## WHAT IS EXPECTED
Your job with the data below: print everything from the line that holds "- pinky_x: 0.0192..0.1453" down to the line that holds "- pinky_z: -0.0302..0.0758", ends included, exactly, and nothing else.
○ ○ ○
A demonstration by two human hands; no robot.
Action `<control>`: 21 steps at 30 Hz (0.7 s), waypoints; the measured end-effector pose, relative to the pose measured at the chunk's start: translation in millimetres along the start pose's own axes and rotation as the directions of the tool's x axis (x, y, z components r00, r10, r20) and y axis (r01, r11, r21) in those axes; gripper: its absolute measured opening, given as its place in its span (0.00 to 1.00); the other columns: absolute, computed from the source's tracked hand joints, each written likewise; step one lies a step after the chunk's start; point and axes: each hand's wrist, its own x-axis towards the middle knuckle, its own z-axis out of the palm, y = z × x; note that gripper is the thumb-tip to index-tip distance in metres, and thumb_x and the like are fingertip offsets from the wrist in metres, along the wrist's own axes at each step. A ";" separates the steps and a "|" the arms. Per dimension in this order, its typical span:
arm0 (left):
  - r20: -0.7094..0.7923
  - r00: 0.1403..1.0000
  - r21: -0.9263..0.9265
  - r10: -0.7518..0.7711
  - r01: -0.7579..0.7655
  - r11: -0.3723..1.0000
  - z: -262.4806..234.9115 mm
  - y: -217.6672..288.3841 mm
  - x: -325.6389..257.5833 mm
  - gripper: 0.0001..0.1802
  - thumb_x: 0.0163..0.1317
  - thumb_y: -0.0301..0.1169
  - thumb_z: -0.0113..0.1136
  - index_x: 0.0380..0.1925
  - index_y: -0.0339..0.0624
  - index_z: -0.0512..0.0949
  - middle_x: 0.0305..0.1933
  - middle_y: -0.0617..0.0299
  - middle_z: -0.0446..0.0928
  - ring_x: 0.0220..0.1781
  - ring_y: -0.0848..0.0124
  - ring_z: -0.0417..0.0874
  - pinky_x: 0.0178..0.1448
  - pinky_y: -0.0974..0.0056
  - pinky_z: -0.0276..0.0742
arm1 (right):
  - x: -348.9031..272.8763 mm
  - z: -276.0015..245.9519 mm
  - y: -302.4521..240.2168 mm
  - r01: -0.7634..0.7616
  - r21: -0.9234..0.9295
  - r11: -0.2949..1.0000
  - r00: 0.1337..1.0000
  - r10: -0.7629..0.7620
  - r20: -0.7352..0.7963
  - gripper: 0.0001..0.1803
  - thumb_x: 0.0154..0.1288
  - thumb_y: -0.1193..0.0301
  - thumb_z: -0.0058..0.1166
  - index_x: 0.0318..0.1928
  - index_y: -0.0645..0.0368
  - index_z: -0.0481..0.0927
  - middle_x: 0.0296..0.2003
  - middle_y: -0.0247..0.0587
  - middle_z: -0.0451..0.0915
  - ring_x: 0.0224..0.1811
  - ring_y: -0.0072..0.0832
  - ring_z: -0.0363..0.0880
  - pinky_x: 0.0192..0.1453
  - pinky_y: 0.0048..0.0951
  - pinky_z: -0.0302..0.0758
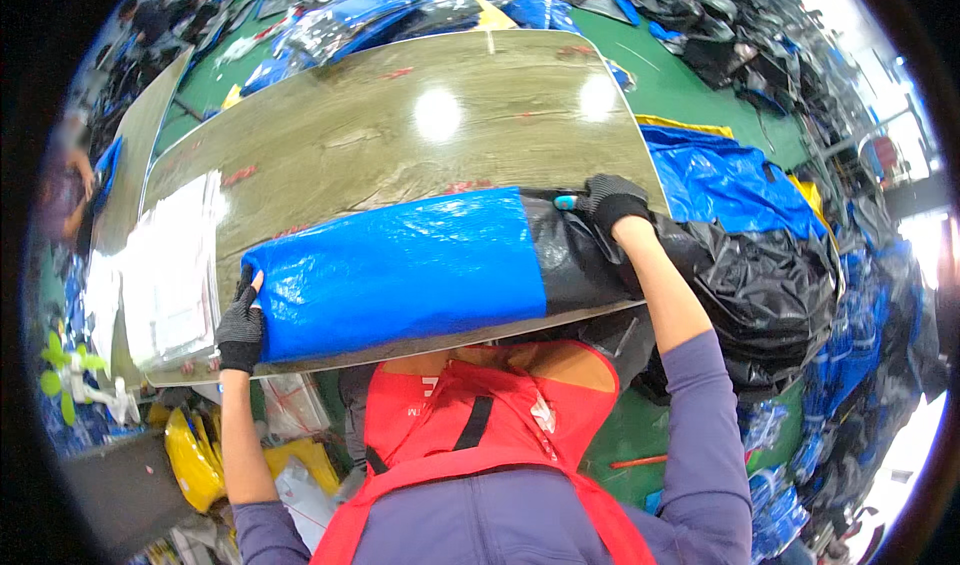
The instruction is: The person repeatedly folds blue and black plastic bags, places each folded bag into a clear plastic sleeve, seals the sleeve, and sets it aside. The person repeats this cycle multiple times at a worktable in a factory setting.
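Note:
A blue and black plastic sheet (400, 260) lies folded flat along the near side of the wood-patterned table. My left hand (242, 320), in a dark striped glove with bare fingertips, pinches the left end of its blue part. At the black part (570, 265), my gloved right hand (614, 203) is closed, with a small teal-and-white object (566, 202) poking out on its left side. What kind of object it is cannot be made out. The rest of the black material (765, 295) bunches up and hangs over the table's right end.
Clear plastic bags (175, 275) lie at the table's (400, 115) left end. A blue sheet with yellow edging (735, 180) spreads beyond the right end. Heaps of blue and black material (370, 20) cover the green floor behind. Another person (78, 180) is at the far left.

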 end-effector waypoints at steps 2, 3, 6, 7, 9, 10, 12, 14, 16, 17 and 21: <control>0.200 0.925 0.337 -0.323 0.244 0.909 -28.6 46.5 10.0 0.21 0.65 0.35 0.42 0.54 0.55 0.78 0.62 0.58 0.73 0.68 0.50 0.66 0.71 0.54 0.59 | -0.1 -1.9 -1.6 -0.034 -0.008 0.999 0.998 0.035 0.061 0.42 0.49 0.31 0.54 0.47 0.57 0.83 0.45 0.53 0.82 0.50 0.47 0.81 0.53 0.46 0.76; 0.111 0.984 0.738 -0.140 0.013 0.674 -36.9 82.1 12.1 0.20 0.65 0.41 0.43 0.49 0.53 0.81 0.55 0.55 0.78 0.66 0.50 0.68 0.72 0.49 0.54 | 0.2 -5.9 -5.0 -0.027 -0.014 1.000 0.999 0.028 0.029 0.42 0.48 0.32 0.55 0.47 0.57 0.83 0.46 0.53 0.81 0.50 0.46 0.80 0.53 0.45 0.76; -0.251 0.891 0.265 0.378 -0.313 0.912 -13.0 215.1 37.8 0.25 0.56 0.34 0.53 0.56 0.43 0.73 0.61 0.46 0.71 0.68 0.49 0.65 0.73 0.49 0.54 | -12.6 -21.0 -22.3 -0.030 -0.027 0.999 0.999 0.031 0.021 0.39 0.51 0.32 0.52 0.44 0.56 0.85 0.43 0.54 0.82 0.49 0.47 0.81 0.52 0.45 0.76; -0.309 0.707 0.032 0.636 -0.661 0.750 12.2 254.2 41.6 0.29 0.56 0.33 0.53 0.61 0.43 0.69 0.64 0.45 0.68 0.69 0.49 0.64 0.72 0.53 0.58 | -20.6 -25.5 -27.1 -0.075 -0.047 0.996 0.997 0.076 0.018 0.38 0.51 0.33 0.52 0.43 0.56 0.85 0.43 0.54 0.82 0.49 0.46 0.81 0.52 0.44 0.77; 0.142 0.679 0.101 0.720 -0.734 0.672 75.9 312.4 39.8 0.39 0.58 0.51 0.54 0.67 0.47 0.61 0.69 0.44 0.61 0.73 0.49 0.58 0.74 0.40 0.43 | -40.7 -31.8 -28.0 0.021 -0.080 0.997 0.992 -0.031 -0.126 0.27 0.55 0.46 0.54 0.42 0.55 0.84 0.39 0.52 0.83 0.44 0.43 0.83 0.48 0.47 0.76; 0.180 0.689 0.095 0.702 -0.723 0.685 101.5 322.4 36.8 0.44 0.56 0.61 0.51 0.68 0.51 0.60 0.72 0.45 0.57 0.75 0.47 0.52 0.73 0.32 0.31 | -56.3 -31.7 -17.8 0.072 -0.164 0.984 0.911 -0.132 -0.391 0.24 0.55 0.49 0.54 0.42 0.54 0.84 0.37 0.50 0.83 0.41 0.42 0.82 0.46 0.47 0.76; 0.082 0.701 0.139 0.708 -0.712 0.689 135.9 317.2 40.1 0.46 0.55 0.66 0.49 0.69 0.54 0.60 0.73 0.45 0.53 0.75 0.45 0.49 0.72 0.31 0.28 | -83.1 -26.2 13.4 0.128 -0.235 0.964 0.747 -0.249 -0.616 0.23 0.53 0.54 0.55 0.44 0.54 0.82 0.33 0.48 0.82 0.38 0.41 0.81 0.43 0.45 0.75; -0.056 0.677 0.169 0.733 -0.718 0.676 155.5 305.7 39.0 0.43 0.55 0.64 0.52 0.67 0.55 0.63 0.73 0.47 0.54 0.75 0.47 0.50 0.72 0.31 0.30 | -98.4 -13.8 53.9 -0.028 -0.104 0.994 0.805 -0.039 -0.592 0.22 0.55 0.53 0.56 0.45 0.54 0.80 0.32 0.46 0.82 0.37 0.42 0.81 0.41 0.43 0.75; -0.006 0.663 0.156 0.749 -0.739 0.655 158.7 299.0 41.1 0.44 0.55 0.63 0.54 0.67 0.51 0.62 0.73 0.45 0.53 0.75 0.45 0.51 0.73 0.33 0.31 | -95.9 4.6 83.3 -0.143 0.129 0.981 0.903 0.183 -0.389 0.22 0.60 0.48 0.53 0.39 0.55 0.78 0.35 0.49 0.82 0.39 0.43 0.81 0.41 0.45 0.75; -0.048 0.590 0.189 0.806 -0.787 0.587 156.8 301.1 42.9 0.45 0.55 0.62 0.54 0.68 0.47 0.61 0.73 0.42 0.53 0.74 0.45 0.52 0.74 0.34 0.31 | -90.4 13.0 92.7 -0.123 0.247 0.961 0.887 0.218 -0.406 0.21 0.61 0.49 0.54 0.38 0.55 0.78 0.34 0.49 0.82 0.38 0.43 0.81 0.40 0.44 0.75; -0.016 0.598 -0.116 0.801 -0.797 0.593 156.0 342.6 46.1 0.53 0.51 0.65 0.55 0.68 0.37 0.57 0.72 0.38 0.53 0.75 0.43 0.51 0.75 0.38 0.31 | -76.9 45.1 109.6 -0.117 0.283 0.952 0.775 0.266 -0.573 0.27 0.54 0.50 0.62 0.45 0.57 0.77 0.39 0.52 0.81 0.43 0.47 0.79 0.47 0.45 0.74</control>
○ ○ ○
## RESPONSE AREA
  - pinky_x: 0.0192..0.1453
  - pinky_y: 0.0048..0.0951
  - pinky_z: -0.0302..0.0758

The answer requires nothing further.